* _Problem requirements_:
Locate, in the data below, the line that contains "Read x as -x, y" and the line that contains "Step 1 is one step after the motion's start"; reproduce exactly those two lines and every line between them, nothing more.

+++ Data segment

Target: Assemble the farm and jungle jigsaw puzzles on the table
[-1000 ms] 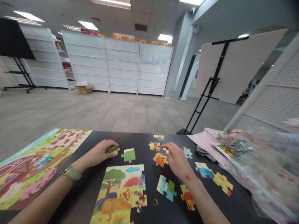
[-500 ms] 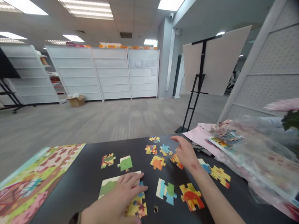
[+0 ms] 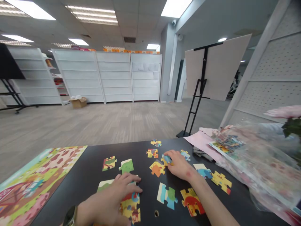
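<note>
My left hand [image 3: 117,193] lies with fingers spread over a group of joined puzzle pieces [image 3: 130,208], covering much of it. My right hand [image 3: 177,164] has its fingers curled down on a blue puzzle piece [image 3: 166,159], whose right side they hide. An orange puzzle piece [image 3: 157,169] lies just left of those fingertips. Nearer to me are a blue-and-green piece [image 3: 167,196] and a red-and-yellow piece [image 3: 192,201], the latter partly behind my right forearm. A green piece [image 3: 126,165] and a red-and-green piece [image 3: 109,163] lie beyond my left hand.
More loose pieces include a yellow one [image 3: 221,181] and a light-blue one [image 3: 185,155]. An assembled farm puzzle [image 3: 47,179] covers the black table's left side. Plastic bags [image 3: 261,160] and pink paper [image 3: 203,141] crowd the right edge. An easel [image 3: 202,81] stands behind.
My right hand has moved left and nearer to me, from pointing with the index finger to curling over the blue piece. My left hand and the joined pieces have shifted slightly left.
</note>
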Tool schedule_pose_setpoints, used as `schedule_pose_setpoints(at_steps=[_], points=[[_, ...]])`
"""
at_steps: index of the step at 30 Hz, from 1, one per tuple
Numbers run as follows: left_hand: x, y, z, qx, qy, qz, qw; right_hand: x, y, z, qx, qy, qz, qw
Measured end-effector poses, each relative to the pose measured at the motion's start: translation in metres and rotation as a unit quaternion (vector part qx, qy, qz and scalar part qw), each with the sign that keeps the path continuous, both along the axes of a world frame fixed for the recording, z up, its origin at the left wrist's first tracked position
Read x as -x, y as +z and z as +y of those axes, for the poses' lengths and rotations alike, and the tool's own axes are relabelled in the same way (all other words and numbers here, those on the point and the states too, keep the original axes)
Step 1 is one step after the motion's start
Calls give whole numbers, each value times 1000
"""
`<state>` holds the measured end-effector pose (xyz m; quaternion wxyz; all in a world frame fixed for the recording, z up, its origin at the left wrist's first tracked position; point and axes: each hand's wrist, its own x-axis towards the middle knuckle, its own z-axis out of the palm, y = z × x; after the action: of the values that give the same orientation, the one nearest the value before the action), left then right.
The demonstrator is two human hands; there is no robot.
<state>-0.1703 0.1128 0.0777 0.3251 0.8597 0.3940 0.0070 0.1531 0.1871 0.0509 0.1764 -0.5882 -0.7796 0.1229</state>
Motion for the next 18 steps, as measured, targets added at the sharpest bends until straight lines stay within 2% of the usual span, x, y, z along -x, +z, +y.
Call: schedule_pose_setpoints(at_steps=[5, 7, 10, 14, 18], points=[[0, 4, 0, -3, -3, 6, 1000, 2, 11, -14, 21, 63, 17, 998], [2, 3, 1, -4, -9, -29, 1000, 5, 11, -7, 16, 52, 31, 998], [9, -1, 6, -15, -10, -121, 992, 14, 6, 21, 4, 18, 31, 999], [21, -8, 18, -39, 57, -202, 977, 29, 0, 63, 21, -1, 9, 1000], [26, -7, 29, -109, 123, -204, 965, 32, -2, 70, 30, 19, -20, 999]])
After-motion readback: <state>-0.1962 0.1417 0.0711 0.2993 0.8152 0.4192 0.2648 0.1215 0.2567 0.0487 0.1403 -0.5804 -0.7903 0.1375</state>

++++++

* _Answer below_:
Read x as -x, y as +z and z as +y of those axes, for the poses' lengths and rotations alike, and the tool's own axes are relabelled in the same way (all other words and numbers here, those on the point and the states too, keep the original axes)
Step 1 is one step after the motion's start

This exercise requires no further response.